What to do: The lines needed are those from the start of the records through the line holding "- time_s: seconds", each copied exactly.

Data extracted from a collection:
%%

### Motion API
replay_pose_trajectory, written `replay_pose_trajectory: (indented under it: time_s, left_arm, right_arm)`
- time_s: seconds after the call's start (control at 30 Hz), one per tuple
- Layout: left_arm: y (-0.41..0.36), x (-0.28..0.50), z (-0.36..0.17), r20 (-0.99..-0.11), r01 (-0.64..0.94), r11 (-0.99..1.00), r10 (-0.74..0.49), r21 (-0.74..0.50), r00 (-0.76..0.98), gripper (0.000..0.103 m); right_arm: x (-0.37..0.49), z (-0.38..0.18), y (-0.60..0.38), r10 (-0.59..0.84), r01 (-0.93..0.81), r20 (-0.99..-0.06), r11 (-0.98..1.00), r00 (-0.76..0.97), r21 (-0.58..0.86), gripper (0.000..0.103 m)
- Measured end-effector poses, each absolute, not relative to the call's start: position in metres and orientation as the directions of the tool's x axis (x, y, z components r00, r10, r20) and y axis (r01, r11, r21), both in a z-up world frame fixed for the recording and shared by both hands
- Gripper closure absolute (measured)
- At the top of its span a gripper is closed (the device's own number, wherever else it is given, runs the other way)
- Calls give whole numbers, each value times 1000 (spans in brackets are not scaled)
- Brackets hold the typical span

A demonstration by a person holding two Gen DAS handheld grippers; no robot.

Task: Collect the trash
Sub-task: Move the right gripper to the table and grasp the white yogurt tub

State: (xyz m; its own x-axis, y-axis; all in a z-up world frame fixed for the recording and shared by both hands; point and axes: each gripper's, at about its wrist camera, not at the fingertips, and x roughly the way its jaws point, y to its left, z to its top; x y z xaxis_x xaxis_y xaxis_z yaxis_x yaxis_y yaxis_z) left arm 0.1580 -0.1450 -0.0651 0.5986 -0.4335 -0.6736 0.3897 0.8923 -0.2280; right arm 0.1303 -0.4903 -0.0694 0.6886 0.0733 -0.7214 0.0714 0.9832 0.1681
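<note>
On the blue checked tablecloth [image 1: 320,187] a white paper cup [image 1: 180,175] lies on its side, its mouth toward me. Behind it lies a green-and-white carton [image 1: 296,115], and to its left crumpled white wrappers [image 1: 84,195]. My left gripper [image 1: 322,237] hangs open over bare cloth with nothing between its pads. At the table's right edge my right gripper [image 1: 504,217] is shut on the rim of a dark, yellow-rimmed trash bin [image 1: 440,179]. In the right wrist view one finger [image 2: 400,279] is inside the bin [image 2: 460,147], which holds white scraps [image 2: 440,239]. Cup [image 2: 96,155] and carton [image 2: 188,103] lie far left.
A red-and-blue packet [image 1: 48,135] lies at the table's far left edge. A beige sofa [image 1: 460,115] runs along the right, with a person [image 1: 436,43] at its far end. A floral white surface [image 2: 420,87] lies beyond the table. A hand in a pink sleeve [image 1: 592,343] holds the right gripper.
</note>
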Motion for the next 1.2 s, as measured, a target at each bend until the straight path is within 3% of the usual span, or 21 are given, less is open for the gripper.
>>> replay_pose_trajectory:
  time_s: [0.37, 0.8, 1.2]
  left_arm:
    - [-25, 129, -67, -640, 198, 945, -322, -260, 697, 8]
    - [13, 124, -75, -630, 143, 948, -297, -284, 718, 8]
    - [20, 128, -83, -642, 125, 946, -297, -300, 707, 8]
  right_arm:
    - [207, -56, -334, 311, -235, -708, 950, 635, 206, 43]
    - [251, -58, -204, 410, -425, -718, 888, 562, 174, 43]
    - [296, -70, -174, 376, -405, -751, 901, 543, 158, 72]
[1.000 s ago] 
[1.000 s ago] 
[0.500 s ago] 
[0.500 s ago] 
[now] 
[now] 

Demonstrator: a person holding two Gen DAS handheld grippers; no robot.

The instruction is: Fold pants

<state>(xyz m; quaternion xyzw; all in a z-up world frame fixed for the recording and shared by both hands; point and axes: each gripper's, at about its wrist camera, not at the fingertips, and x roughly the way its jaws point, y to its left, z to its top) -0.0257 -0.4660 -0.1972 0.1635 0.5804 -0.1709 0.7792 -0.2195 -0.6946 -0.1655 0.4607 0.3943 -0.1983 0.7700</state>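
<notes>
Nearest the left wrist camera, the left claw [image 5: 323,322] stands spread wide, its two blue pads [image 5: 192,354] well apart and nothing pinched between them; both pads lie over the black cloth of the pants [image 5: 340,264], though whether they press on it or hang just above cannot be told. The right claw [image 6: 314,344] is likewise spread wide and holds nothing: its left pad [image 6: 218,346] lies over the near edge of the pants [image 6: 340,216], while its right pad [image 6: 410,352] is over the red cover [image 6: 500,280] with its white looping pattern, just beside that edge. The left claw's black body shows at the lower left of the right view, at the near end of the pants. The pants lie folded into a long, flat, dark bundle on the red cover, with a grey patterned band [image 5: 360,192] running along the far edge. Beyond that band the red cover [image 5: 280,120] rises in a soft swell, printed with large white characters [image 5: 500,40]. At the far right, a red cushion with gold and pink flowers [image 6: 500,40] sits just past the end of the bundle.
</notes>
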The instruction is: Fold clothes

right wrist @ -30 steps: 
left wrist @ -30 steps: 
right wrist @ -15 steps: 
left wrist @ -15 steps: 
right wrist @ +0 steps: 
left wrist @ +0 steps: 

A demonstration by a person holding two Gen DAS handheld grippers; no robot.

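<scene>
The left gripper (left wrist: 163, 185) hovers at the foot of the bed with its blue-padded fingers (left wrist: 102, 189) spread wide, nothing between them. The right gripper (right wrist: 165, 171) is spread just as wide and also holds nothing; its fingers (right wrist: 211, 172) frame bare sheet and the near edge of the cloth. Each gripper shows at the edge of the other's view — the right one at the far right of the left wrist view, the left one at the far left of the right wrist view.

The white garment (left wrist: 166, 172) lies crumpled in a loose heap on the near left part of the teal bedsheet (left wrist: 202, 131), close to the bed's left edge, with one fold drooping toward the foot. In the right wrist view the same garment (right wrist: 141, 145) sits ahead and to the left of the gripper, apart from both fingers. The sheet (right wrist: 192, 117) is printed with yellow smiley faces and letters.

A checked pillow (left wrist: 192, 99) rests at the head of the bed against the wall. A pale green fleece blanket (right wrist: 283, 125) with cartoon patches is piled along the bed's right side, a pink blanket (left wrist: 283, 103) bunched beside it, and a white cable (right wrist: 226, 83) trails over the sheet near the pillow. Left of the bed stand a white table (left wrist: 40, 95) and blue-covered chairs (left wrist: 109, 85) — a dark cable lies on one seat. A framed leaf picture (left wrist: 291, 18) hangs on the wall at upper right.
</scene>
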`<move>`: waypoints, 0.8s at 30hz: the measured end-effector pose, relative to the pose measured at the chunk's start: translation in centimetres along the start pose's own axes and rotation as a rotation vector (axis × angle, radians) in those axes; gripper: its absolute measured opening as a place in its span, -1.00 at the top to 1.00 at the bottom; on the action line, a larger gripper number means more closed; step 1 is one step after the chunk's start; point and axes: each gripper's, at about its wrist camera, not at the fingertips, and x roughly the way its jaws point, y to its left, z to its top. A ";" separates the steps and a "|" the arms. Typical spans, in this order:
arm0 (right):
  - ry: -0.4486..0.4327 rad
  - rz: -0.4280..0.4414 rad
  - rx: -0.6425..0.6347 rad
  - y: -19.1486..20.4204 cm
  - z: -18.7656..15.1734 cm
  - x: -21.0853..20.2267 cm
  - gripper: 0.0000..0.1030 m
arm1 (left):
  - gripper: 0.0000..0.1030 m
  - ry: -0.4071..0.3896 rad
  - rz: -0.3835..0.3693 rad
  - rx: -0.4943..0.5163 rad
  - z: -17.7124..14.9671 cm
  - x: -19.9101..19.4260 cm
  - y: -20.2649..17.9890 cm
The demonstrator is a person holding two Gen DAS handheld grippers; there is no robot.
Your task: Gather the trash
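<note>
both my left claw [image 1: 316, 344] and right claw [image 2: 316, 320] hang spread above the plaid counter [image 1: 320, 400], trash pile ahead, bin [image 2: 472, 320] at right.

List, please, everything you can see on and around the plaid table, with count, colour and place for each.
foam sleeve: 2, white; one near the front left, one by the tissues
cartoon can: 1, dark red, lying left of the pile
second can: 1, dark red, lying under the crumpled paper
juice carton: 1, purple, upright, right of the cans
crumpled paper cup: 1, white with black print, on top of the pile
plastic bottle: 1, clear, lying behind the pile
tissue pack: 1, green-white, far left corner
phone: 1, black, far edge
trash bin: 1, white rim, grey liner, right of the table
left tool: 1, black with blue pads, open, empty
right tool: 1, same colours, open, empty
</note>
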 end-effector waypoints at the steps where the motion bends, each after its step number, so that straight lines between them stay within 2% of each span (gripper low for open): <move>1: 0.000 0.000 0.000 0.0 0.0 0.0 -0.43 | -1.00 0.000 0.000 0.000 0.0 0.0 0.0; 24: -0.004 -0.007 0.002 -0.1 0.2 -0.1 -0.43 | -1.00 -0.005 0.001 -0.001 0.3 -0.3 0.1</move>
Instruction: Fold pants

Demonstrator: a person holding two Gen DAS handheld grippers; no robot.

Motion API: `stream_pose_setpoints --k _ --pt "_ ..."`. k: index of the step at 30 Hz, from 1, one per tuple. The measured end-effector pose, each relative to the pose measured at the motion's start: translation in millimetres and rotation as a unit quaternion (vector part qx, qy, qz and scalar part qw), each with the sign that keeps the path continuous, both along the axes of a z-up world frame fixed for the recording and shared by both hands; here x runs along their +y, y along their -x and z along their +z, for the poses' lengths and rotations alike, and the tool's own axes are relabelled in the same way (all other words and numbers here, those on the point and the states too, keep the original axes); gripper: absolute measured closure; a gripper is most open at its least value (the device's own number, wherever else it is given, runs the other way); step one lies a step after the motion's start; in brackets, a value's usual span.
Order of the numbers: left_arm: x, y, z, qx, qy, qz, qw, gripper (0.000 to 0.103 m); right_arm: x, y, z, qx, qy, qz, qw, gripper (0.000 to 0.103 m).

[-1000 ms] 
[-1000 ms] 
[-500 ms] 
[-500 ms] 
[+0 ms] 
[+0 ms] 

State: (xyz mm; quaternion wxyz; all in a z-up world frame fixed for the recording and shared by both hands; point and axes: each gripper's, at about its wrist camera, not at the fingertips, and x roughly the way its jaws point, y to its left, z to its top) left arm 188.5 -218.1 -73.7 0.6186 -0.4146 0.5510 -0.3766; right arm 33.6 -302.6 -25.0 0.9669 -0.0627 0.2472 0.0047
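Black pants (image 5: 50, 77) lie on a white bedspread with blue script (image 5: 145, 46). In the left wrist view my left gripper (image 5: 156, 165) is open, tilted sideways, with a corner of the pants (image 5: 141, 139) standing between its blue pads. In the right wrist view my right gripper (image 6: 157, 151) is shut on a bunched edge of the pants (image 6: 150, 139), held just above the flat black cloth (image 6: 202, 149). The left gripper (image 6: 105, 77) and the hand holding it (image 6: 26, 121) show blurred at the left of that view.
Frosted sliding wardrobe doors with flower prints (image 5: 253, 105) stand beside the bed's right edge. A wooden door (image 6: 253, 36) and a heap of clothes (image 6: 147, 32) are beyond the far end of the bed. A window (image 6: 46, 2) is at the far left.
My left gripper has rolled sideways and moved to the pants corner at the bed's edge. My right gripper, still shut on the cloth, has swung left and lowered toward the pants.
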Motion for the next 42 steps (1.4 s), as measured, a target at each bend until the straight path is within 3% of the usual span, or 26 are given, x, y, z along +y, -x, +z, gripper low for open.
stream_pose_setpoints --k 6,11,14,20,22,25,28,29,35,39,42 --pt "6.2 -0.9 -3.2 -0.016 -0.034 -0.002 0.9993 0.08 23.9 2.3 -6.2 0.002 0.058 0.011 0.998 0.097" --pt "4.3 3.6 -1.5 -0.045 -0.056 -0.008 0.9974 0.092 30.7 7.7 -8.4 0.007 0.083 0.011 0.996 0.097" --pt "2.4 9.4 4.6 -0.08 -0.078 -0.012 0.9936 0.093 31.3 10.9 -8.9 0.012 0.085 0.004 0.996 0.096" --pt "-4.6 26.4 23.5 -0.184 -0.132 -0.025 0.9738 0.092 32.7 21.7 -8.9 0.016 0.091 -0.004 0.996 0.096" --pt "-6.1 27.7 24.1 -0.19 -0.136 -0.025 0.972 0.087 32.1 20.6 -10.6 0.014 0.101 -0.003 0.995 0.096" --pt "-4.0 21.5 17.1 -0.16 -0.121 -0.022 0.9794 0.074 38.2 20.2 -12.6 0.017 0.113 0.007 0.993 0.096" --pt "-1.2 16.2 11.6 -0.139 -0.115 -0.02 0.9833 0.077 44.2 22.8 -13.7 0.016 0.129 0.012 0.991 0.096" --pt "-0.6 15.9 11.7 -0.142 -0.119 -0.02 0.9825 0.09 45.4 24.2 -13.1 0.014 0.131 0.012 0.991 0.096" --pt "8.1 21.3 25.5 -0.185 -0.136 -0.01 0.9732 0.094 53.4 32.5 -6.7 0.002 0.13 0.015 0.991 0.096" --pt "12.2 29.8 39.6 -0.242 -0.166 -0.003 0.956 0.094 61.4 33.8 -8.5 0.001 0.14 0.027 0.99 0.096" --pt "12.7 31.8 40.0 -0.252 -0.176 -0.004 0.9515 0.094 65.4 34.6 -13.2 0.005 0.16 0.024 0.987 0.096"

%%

Worked solution:
### Motion API
replay_pose_trajectory, written `replay_pose_trajectory: (indented under it: time_s, left_arm, right_arm)`
- time_s: seconds after the call's start (control at 30 Hz), one per tuple

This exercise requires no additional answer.